Review The Birkenau Scrolls Madalena Barata joserodriguessantos March 14, 2023

Review The Birkenau Scrolls Madalena Barata

Madalena Barata, vice-president Luso Portuguese Association for Israel

Luso Portuguese Association for Israel

 “It seems fiction has found a new subject: The Holocaust. I, like many people, and even the author as we shall see, felt some reluctance in seeing this subject dealt in a novel. Fiction demands freedom of imagination, but in this case, it requires a respect for unimaginable facts.

In The Magician of Auschwitz we access the Nazi doctrinaire basis. Just like Hannah Arendt, José Rodrigues dos Santos thrives to provide an explanation for the absurd and tragic practice of evil carried out by common people, but without excusing them.

In The Scrolls of Birkenau we face daily life in a death camp: death lurking at every moment, hunger, cold, mud.

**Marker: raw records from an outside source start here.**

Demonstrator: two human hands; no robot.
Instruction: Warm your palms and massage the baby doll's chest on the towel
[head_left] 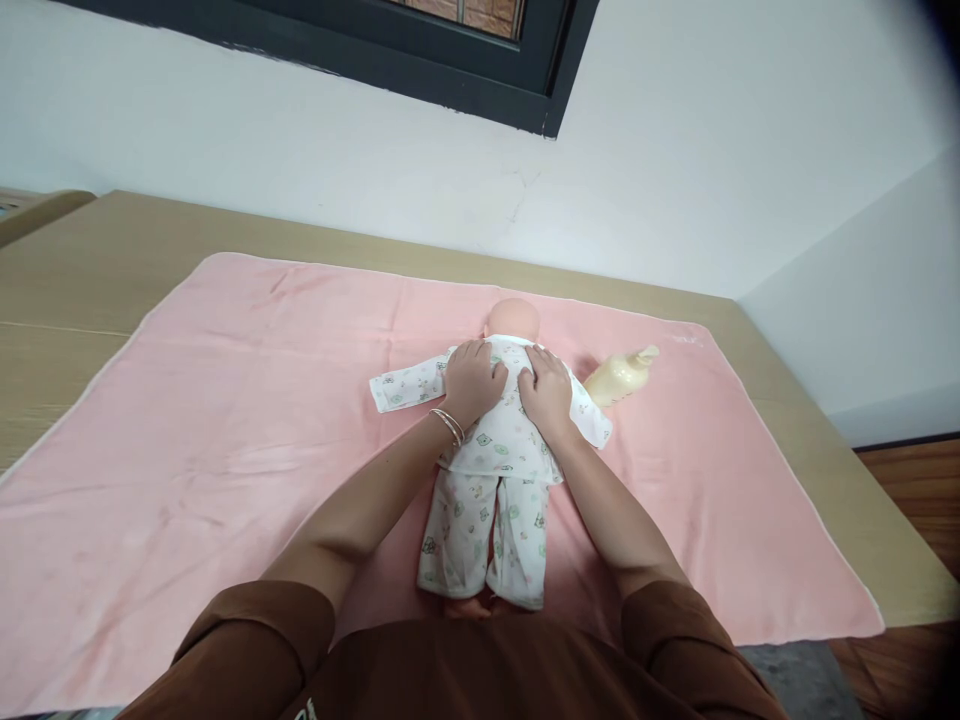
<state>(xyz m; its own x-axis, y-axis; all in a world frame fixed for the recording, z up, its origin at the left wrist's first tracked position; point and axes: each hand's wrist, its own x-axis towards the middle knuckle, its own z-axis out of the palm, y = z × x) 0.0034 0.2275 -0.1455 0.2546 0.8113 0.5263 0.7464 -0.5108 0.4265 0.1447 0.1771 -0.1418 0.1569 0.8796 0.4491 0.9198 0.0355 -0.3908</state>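
Note:
A baby doll [512,440] in a white printed top and matching trousers [457,535] lies stretched out, its bald head [513,318] toward the wall. I cannot make out facial features on the head. My left hand [474,380], with bracelets at the wrist, rests on the doll's upper body by the left shoulder, fingers laid over the cloth. On the opposite shoulder lies my right hand [545,390], its fingers also stretched over the top. Both thumbs point inward. Neither hand is visibly gripping the fabric. The doll's sleeves spread out to both sides.
Under the doll a pink blanket [285,440] covers much of the wooden table [795,400]. A cream-coloured bottle [621,377] lies beside the doll's right-hand sleeve. Behind the table stands a white wall [420,170] with a dark window frame [480,85].

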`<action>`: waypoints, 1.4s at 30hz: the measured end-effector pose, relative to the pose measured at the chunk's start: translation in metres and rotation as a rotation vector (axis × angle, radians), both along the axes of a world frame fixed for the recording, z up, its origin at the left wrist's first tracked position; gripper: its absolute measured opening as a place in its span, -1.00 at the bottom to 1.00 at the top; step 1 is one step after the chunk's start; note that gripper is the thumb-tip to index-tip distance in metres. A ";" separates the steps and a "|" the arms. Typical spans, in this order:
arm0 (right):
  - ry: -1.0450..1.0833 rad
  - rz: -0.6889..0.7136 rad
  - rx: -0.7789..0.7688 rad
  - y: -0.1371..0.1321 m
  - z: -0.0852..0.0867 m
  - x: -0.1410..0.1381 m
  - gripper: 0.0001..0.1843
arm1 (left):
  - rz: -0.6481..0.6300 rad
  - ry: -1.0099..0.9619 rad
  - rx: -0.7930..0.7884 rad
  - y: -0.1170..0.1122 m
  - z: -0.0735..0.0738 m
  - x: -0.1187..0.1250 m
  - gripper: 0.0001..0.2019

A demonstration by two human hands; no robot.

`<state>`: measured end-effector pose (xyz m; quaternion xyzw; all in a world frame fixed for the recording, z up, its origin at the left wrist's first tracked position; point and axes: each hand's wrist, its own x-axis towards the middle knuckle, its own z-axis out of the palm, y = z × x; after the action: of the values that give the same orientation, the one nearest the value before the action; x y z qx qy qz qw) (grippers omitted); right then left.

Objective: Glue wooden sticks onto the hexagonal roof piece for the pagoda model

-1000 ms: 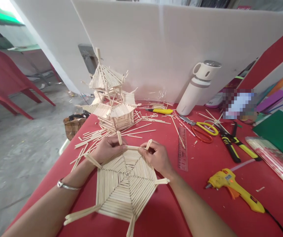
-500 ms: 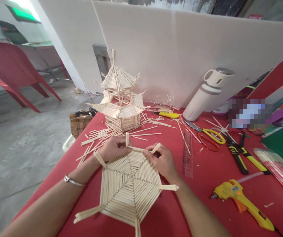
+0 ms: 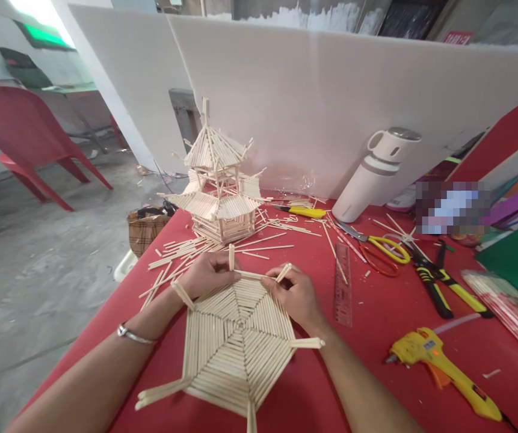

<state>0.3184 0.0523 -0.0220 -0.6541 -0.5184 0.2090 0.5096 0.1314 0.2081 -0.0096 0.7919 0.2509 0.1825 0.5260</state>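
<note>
A flat hexagonal panel of thin wooden sticks lies on the red table in front of me, with stick ends jutting from its corners. My left hand pinches the far edge of the panel at its left corner. My right hand pinches the same far edge at its right corner. Between the two hands runs a single thin stick along that edge. A two-tier stick pagoda stands just beyond my hands.
Loose sticks litter the table left of the pagoda. To the right lie a ruler, yellow scissors, pliers, a yellow glue gun, a yellow knife and a white bottle. White boards stand behind; a red chair stands at left.
Both hands stay pinched on the panel's far edge. The view has shifted slightly, so everything sits a little further right and lower than a second ago.
</note>
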 end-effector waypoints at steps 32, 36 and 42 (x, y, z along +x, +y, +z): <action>-0.022 -0.009 -0.023 0.025 -0.009 0.012 -0.71 | 0.187 -0.012 0.063 -0.006 0.000 0.002 -0.79; -0.034 0.065 -0.001 0.053 -0.010 0.021 -0.73 | 0.363 -0.006 0.139 0.000 -0.009 0.001 -0.74; 0.028 0.123 0.002 0.086 -0.009 0.031 -0.76 | 0.509 -0.054 0.184 0.011 -0.016 -0.002 -0.74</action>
<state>0.3492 0.1380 -0.0315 -0.6174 -0.5507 0.2485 0.5038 0.1292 0.2195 -0.0252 0.7425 0.4101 0.3521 0.3956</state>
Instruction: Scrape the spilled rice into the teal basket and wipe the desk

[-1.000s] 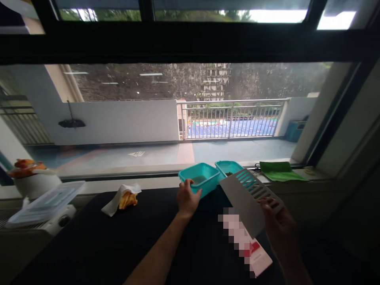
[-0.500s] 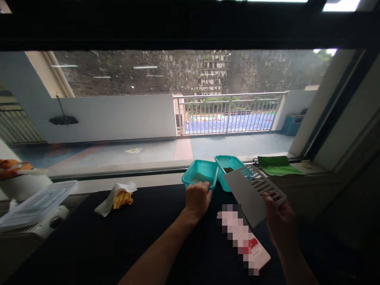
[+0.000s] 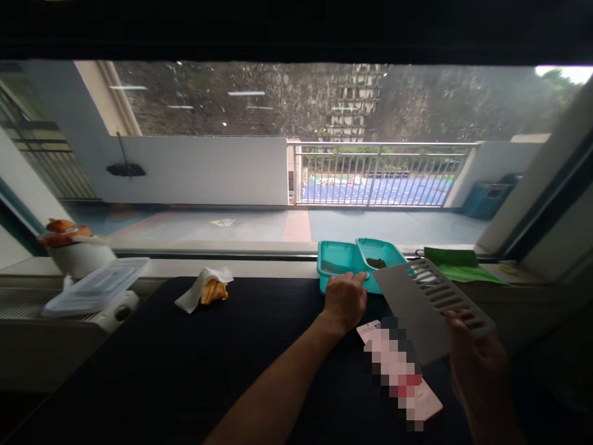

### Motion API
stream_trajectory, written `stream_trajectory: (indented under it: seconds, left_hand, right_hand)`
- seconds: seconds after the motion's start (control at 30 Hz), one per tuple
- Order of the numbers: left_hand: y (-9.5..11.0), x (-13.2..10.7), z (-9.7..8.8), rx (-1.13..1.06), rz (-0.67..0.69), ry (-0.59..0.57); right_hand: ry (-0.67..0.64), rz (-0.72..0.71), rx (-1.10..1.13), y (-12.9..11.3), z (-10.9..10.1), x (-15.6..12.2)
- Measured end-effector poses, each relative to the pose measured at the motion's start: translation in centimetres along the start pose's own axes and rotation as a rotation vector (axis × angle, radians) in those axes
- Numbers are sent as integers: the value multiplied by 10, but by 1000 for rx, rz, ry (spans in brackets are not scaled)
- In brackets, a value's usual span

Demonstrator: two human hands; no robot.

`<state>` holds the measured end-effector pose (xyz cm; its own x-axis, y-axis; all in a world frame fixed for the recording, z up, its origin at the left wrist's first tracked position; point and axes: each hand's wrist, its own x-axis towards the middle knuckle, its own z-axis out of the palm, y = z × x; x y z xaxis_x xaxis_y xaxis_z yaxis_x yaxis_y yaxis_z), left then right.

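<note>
The left hand [image 3: 345, 301] lies on the near rim of a teal box [image 3: 334, 264] at 12 o'clock on the desk [image 3: 185, 358]; whether its fingers grip it is unclear. The right hand [image 3: 477, 355] clamps a slotted panel [image 3: 417, 309] in its fingers at 1 o'clock, long axis pointing to 10 o'clock.

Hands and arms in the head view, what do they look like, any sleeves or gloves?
The left hand is ungloved, and its forearm shows no sleeve, watch or band to the frame edge. The right hand and wrist are ungloved too, but shadowed, so finer details are lost.
</note>
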<state>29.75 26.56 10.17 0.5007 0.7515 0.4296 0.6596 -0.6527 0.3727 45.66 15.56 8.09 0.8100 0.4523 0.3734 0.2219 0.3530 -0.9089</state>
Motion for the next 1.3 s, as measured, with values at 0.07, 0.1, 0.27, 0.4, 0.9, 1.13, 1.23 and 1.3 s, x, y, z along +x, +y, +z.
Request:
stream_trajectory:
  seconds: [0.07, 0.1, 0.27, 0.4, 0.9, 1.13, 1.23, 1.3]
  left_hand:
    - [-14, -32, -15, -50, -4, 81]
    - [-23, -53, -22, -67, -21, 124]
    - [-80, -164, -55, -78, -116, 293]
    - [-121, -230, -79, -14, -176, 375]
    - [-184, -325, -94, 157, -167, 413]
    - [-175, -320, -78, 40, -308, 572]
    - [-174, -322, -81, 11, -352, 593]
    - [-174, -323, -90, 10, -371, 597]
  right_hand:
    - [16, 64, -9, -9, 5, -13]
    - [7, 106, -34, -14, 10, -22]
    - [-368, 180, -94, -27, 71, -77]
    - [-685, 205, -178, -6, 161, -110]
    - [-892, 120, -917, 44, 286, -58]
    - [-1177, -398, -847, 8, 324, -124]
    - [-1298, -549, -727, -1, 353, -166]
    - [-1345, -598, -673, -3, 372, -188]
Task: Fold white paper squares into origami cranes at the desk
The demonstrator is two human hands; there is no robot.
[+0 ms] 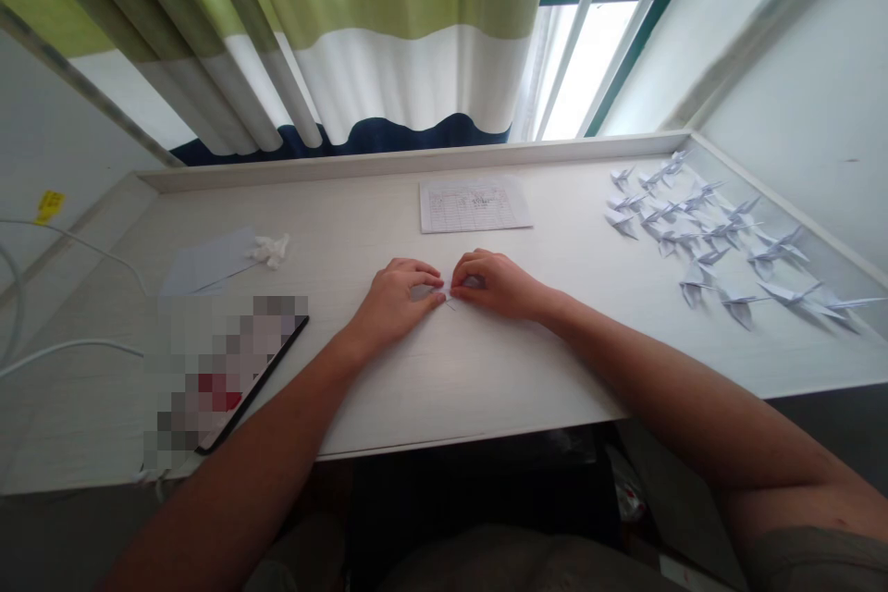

These are pages of suffering without tears in which we read the absurd of the extermination of the Jews. I actually advise readers to start at the Final Note of  The Scrolls of Birkenau, where the author uses certified information to show that the Sonderkommando members are real people and not fictional ones. The reason they managed to withstand their experiences to the limit, was because they hoped to share what they had seen, and name those who died.

These two novels accomplish what Kafka demanded from literature: “We should only read books that bite us”. Before reading these novels, for me José Rodrigues dos Santos was a journalist who wrote books. From now on he is a writer who is also a journalist.”